Exercise aim:
Each line that has the string "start" must be copied from the records below.

Record set:
· · · ·

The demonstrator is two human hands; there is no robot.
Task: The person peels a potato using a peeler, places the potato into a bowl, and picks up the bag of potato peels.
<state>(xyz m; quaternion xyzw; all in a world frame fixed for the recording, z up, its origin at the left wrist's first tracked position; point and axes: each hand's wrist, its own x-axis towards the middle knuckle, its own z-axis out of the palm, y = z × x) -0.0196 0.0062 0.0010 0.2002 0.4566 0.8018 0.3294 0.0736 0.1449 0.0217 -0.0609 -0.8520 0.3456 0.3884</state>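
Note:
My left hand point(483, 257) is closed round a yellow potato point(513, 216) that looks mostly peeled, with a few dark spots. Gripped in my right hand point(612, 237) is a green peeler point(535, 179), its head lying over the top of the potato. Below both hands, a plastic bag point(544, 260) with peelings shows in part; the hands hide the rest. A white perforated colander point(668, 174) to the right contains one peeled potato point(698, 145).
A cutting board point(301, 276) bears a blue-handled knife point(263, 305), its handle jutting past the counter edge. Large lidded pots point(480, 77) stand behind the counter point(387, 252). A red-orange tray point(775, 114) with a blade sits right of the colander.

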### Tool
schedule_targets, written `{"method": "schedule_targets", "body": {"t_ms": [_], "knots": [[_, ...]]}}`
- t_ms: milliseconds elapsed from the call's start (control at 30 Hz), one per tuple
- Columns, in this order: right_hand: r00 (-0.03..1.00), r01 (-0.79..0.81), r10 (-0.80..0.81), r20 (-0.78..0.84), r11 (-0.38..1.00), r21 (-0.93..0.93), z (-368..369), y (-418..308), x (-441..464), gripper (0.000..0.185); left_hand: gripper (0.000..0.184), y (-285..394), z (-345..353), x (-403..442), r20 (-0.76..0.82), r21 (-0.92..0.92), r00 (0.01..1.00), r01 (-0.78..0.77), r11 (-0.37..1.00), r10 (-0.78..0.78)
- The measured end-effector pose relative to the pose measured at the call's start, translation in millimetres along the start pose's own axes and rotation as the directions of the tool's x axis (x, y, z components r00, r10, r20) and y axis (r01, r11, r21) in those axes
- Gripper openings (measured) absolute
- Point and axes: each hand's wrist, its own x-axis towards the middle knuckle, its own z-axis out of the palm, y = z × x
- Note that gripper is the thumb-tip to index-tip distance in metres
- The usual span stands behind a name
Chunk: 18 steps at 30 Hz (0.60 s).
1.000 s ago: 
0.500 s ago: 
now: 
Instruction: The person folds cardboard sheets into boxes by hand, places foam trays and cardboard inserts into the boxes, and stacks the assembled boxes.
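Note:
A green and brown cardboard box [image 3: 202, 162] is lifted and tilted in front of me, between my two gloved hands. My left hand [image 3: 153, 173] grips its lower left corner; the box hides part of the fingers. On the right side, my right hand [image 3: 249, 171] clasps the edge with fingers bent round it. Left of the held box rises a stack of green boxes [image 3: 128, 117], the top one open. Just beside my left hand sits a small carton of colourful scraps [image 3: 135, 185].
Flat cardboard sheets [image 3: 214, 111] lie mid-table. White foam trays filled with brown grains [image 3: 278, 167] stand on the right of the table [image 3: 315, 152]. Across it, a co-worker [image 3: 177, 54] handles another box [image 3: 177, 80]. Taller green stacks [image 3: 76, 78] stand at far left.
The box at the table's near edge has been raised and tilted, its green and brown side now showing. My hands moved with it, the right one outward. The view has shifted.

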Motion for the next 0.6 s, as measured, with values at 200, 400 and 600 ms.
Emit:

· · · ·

Written response:
- t_ms: milliseconds elapsed from the call's start (control at 30 Hz), one per tuple
- The measured end-effector pose relative to the pose measured at the call's start, translation in millimetres along the start pose's own axes and rotation as the directions of the tool's x axis (x, y, z components r00, r10, r20) and y axis (r01, r11, r21) in those axes

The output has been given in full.